Los nervios de no gustar, que se mezclan con las ganas de hacerlo. La mirada que baja en el mismo instante en que sus ojos la cruzan, porque temen que reflejen de manera fiel lo que sienten. Pareciera que descubrirse estuviese mal, que no hubiera que hacerlo. Cuando decirle al otro que estamos enteramente a su disposición es la llave que abre esa puerta que tanto tiempo mantuvimos cerrada.

Y las horas pasan.

Y uno se queda impaciente maldiciéndose en silencio por callar, por no tomarla de la cintura, por no acariciar su pelo, sentir su perfume, colmarla de paz. Y nos despedimos con la sensación de que dejamos, una vez más, partir la ilusión y verla quebrarse en pedazos. Sentimos que ya no querrá vernos, no querrá saber de nuestros días, los detalles que hasta minutos atrás contemplábamos con total pavura.

¿Y dónde guardo las ganas de todo lo demás?.

La angustia que puede generar el que alguien nos mueva el piso a veces es sorprendente, contradictoria. Porque vivimos esperando que pase eso para que cuando al fin sucede, el miedo se nos suba desde la punta de los pies hasta el último tramo de nuestro cerebro. Pero ese miedo, ese mismo terror a no gustar, a no ser lo que ella necesita, a no encadenarse finalmente a sus labios... ese encantador miedo nos embriaga, nos motiva, nos hace palpitar. Porque sabemos que existe por una razón. Por una sencilla razón, la de por fin haber encajado con alguien más.

Llenándonos de absurdos, de incoherencias, de recuerdos de amores perdidos, de fracasos. De soledad. Y sabiendo al mismo tiempo que en ese instante todo eso tiende a desaparecer, porque allí está ella... con su mirada clavada en nosotros. Esperando algún gesto, una señal, una respuesta a tanta soledad. Y nos acurrucamos ensimismados en nuestros miedos para no romper esa delgada línea que nos separa.

Porque no sabemos si piensa en nosotros, si nos recuerda, si nos extraña. No sabemos si se aguanta las ganas de darnos un beso, de barrer el polvo de viejos colchones, de cobijar su alma en nuestro abrazo para que la cuidemos hasta que esté completamente sanada. De la misma forma en que nos sana esta sensación, este miedo liberador que nos dice que está presente porque nos importa, porque nos afecta, porque está a un paso de darnos felicidad.

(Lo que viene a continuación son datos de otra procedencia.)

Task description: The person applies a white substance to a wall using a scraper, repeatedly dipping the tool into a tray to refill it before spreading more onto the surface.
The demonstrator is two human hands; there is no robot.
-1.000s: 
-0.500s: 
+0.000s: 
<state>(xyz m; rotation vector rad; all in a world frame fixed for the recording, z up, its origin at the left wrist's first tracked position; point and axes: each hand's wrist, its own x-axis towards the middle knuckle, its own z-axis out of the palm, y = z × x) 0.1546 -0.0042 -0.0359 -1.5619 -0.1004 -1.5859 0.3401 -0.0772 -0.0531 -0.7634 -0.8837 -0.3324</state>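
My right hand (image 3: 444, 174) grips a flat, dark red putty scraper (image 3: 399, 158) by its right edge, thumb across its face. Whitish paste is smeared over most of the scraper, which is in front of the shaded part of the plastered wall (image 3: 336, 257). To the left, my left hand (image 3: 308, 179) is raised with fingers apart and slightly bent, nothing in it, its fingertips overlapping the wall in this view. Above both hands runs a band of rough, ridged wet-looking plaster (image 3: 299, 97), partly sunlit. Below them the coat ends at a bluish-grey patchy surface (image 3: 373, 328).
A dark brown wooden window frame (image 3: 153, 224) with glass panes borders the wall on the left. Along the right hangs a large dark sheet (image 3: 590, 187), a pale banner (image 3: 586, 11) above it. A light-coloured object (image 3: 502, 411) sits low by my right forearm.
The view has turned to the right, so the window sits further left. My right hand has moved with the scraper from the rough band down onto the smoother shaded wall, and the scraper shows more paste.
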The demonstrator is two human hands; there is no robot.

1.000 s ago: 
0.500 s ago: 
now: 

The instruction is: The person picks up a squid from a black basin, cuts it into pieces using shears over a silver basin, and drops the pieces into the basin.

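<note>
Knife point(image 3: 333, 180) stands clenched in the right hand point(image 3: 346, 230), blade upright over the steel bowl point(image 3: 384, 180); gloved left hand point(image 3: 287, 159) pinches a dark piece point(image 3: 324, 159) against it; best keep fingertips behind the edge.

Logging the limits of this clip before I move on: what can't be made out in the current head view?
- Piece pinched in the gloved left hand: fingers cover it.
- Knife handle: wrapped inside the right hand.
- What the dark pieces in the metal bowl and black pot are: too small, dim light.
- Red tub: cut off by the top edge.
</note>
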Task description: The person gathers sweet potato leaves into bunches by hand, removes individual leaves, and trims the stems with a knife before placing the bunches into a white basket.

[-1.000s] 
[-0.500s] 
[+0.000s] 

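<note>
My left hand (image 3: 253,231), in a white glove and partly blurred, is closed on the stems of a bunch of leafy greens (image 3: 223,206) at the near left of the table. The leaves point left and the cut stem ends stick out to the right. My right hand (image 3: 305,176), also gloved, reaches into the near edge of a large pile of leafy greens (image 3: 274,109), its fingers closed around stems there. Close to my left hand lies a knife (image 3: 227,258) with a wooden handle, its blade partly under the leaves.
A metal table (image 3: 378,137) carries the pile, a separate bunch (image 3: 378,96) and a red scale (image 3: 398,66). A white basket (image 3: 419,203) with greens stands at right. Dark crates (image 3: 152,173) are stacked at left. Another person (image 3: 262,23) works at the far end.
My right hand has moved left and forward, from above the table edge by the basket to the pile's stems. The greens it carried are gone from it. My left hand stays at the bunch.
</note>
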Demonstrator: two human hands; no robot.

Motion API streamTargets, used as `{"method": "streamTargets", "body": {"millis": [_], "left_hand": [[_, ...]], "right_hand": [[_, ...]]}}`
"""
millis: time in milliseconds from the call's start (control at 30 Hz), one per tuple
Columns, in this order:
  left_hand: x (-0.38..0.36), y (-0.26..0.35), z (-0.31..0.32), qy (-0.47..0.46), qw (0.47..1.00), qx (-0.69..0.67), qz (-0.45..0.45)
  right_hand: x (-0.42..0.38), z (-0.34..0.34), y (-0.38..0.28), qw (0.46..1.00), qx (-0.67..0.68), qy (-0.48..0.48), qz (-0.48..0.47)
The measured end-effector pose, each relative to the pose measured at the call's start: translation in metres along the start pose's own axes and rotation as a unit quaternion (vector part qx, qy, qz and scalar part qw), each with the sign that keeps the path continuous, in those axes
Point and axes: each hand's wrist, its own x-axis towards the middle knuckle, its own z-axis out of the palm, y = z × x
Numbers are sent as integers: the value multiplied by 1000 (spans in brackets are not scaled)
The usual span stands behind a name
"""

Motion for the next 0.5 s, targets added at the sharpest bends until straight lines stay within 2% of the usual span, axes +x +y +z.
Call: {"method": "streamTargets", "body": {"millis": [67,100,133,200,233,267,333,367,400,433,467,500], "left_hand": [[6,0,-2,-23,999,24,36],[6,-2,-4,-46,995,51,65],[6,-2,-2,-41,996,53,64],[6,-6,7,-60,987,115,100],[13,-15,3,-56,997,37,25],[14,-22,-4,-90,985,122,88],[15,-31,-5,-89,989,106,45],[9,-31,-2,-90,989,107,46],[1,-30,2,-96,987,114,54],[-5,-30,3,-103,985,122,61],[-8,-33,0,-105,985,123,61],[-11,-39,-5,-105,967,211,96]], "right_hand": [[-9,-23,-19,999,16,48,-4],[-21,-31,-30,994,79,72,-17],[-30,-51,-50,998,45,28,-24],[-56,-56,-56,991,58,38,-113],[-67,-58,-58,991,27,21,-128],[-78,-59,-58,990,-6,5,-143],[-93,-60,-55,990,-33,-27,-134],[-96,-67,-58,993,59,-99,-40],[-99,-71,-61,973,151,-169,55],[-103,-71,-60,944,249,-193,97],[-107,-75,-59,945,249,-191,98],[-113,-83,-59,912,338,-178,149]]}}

¿Y la noche? Nos espera con su santa paciencia a que finalmente quebremos el cristal de nuestra inseguridad y rompamos el silencio en verdades dichas a gritos callados, a roces oportunos, a caricias para el alma. Esperando que por fin, sin más dudas, confesemos nuestra adoración a ese ser que nos observa desde la misma esencia de su paz. Pidiendo a gritos ser salvada.

2 comentarios:

Anónimo dijo...

Quisiera saber tu historia, qué fue lo que te marcó.
Me siento curiosa y ansiosa..

Ale dijo...

Uf, fue una historia que nunca llegó a suceder, pero si tengo que recordar lo que sentí, fue un regreso a nervios que había experimentado años atrás siendo adolescente.

Es increíble cómo en ocasiones, toda la inocencia que la vida nos arrebata, un día la volvemos a encontrar en un café cualquiera con una mirada intimidante.